As you may not know, Scotty, we did endorse RegistryBooster here, until it was abruptly discontinued. I will be contacting a much more well known affiliate partner this morning that has provided a free and safe registry cleaner nearly everyone has used. Registry cleaners helped finance this site for years and keep it operating. It also put a meal on the table for me, and allowed me to provide some perks for our volunteers and members very rarely. I am therefore biased on the subject, or should be. But truly, I would only, as a consultant, recommend CCleaner to clients. Paid ones are fine, yes, but CCleaner is now financed by a networked version that runs over Active Directory. People are also willing to buy support for the program, and it looks like it helped Piriform build an office here in New York City. If the program was so bad, the entire world would not be using it.
As a tech, I knew a man who cleaned the registry himself - and performed the exact same actions on the file system as CCleaner. It was an utter embarrassment and ridiculousness watching this person do this for 20 minutes, walk away, and expect that anyone would be satisfied. Sadly, the client was ignorant of the activity taking place. I think registry cleaners get a bad deal because they are easy for developers to write - and sadly, once written, they often go to the dogs. Some proprietary code is floating around that companies are likely buying up or acquiring to do reg. cleaning apps for software companies.

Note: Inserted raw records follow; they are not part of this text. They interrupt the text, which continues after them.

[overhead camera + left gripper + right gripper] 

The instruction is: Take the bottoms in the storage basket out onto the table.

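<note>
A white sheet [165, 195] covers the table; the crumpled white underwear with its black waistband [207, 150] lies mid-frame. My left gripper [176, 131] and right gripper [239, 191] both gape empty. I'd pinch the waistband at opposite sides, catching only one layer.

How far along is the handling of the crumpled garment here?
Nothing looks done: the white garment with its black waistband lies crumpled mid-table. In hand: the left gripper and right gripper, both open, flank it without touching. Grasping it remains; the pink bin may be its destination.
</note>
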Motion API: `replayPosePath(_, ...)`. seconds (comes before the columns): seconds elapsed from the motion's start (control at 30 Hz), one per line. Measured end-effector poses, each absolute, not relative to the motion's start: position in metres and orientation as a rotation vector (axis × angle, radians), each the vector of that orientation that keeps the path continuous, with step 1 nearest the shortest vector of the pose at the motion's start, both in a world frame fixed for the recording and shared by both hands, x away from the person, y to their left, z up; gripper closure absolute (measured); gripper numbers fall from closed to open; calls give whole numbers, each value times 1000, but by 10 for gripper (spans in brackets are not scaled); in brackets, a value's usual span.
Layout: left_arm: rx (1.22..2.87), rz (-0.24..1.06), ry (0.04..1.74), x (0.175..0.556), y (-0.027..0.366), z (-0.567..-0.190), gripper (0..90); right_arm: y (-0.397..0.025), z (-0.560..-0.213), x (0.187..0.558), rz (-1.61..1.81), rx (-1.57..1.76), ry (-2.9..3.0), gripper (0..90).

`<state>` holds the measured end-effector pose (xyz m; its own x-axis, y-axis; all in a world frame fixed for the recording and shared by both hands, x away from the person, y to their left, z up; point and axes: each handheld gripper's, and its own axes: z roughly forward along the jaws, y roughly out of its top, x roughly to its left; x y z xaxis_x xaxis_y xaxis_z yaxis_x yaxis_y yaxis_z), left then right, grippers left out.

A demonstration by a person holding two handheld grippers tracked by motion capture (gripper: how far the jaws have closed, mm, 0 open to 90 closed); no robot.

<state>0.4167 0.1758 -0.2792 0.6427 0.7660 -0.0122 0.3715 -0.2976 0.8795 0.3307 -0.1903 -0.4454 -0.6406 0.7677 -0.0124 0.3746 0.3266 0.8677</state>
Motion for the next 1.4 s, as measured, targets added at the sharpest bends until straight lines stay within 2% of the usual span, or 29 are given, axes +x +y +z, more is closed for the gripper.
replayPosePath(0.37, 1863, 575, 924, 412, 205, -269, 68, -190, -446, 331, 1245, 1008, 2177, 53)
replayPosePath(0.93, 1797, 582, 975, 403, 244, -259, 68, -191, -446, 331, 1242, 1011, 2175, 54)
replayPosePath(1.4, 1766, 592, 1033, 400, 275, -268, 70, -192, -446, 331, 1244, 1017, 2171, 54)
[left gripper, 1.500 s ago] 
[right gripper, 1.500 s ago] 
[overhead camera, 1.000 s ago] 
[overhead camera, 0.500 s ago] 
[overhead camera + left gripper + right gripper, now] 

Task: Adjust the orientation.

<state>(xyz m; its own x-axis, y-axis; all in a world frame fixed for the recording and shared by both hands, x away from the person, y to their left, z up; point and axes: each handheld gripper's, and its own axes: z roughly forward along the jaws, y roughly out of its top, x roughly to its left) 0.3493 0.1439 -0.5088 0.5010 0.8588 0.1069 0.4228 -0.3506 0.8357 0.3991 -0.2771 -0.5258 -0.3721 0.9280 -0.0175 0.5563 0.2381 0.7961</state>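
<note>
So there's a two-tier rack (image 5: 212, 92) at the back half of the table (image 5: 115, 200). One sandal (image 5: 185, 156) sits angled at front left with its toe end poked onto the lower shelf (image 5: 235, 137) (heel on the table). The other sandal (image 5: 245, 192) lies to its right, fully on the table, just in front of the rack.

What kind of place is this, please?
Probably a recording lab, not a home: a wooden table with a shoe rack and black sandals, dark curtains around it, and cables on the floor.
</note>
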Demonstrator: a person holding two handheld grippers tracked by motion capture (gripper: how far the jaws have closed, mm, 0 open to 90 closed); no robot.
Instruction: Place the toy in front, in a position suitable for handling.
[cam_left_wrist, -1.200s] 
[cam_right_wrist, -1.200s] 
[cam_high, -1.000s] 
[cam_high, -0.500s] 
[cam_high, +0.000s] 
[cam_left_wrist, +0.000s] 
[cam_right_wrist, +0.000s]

But as always, backup, backup, backup. Try to avoid bundled applications that promise to do everything. If you get a registry cleaner, get a highly rated one like CCleaner or Eusing. If you want a program that preserves disk space, go with Raxco PerfectDisk: it is a family owned company. Diskeeper, in my view, continues to monetize on their success of selling defrag over to Microsoft for NT, but PerfectDisk has real innovation. I've never seen a computer really run any better with Diskeeper installed. Go and look at the quality anti-virus solutions and don't rely on bundled apps - again - like Norton Uninstall, to get rid of apps. Look at what pro's still rely on from time to time. Of course, I'm talking about Revo Uninstaller. Because we need to keep the site afloat, this year we decided to change our approach and affiliate ourselves with good companies with software that many of us use ourselves. I won't personally endorse any Uniblue product at this rate, or registry cleaners I haven't tested.
I've been using CCleaner, on occasion, for years, without difficulty. I have used it on XP systems that went unpatched since release time, on P4's with 128MB of RAM. That is when you see what a registry cleaner can do, when it is cleaning up 10,000 invalid entries off an IDE hard drive. There are good registry cleaners. Ironically, those against registry cleaners don't realize that Microsoft released one themselves, but abruptly discontinued it, back in 1999. The problem is registry cleaners, written poorly, under-developed, and marketed as scareware. They have color-coded threat levels and barometers like your computer is a time bomb about to explode. Those are the ones to avoid, and the type of software I do not want this website associated with.